◆ WORK TO COMPLETE: For each line below that holds the string "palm", add one to a tally; report that tally alone.

◆ GIVEN INFORMATION:
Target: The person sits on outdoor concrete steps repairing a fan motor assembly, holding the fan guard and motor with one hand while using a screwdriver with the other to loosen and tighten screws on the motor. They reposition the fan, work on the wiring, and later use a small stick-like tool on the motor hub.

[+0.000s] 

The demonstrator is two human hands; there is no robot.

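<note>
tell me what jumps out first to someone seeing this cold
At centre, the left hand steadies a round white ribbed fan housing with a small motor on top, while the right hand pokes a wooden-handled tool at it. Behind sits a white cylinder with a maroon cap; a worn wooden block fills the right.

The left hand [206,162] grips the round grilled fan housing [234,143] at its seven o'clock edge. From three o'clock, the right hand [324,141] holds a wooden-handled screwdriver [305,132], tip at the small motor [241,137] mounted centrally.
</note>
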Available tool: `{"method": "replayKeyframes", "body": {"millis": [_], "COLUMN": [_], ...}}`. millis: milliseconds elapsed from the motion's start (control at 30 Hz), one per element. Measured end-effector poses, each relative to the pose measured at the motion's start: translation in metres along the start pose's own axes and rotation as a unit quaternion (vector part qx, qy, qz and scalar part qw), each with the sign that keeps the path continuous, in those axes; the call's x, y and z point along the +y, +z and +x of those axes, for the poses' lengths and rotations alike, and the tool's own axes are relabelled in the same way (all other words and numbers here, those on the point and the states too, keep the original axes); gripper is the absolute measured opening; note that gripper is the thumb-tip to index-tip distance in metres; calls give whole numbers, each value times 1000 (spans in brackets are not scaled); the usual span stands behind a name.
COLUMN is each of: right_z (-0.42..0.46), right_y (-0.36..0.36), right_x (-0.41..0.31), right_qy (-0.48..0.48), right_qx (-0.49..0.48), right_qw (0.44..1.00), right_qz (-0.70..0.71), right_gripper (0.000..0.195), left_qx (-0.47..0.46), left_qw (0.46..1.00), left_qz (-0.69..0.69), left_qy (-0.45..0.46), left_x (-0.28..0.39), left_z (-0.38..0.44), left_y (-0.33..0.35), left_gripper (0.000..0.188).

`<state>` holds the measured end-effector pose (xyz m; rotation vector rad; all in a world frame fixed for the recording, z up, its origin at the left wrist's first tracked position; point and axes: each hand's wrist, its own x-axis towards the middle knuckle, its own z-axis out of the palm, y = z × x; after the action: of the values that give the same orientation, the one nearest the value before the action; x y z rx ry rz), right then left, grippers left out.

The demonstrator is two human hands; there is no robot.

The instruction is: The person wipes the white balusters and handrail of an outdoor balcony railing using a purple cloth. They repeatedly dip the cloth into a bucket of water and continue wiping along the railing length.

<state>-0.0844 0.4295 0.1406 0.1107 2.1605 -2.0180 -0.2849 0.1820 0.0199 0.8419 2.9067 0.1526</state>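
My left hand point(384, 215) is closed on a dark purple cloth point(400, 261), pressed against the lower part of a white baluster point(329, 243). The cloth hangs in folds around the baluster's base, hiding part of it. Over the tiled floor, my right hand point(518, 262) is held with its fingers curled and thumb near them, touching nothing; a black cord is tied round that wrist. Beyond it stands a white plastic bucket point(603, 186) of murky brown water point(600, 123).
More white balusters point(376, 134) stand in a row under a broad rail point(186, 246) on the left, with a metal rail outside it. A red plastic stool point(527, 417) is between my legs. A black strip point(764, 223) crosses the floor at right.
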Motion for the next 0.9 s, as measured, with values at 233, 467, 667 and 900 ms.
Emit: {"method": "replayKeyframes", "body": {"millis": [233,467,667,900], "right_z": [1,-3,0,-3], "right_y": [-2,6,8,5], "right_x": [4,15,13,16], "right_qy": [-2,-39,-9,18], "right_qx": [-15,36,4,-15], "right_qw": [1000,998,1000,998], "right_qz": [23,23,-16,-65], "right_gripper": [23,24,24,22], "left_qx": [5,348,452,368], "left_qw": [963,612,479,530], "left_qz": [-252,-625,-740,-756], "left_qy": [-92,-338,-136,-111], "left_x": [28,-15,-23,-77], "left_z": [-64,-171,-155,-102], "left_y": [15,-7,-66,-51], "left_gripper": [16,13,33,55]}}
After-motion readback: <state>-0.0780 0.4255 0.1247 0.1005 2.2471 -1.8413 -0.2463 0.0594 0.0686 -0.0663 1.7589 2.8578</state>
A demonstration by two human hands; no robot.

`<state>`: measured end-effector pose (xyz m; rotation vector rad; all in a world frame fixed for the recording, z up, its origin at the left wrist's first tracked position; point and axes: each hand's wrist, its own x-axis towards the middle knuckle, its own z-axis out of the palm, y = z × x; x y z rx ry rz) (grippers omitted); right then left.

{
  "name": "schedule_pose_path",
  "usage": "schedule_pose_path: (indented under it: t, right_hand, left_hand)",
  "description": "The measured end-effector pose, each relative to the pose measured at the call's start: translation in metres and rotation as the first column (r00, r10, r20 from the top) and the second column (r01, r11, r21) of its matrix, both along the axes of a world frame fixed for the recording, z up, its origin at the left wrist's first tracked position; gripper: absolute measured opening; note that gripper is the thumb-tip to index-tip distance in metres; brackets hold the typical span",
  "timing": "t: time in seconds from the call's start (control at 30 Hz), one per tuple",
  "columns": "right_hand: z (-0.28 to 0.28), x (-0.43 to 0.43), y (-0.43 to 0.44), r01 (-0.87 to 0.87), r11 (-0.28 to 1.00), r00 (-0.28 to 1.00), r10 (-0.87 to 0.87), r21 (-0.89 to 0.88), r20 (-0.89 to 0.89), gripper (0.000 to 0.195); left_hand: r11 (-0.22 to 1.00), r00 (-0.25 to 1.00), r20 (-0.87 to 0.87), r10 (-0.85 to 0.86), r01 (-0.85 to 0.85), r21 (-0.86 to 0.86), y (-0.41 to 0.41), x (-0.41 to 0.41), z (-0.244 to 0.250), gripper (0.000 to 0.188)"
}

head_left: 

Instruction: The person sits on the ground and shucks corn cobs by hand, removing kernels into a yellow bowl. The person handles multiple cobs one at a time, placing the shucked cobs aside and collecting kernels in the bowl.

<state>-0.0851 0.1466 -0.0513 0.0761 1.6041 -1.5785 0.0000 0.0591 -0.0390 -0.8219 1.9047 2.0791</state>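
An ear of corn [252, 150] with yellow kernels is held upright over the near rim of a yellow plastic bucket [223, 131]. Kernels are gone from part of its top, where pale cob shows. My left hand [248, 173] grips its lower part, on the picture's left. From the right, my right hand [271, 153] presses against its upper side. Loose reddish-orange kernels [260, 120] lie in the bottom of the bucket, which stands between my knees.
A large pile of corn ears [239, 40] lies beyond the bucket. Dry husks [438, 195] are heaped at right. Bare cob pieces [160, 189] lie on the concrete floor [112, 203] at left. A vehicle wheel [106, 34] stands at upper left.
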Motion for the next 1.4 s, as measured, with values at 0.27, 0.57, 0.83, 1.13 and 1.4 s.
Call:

◆ EXERCISE OUTPUT: 2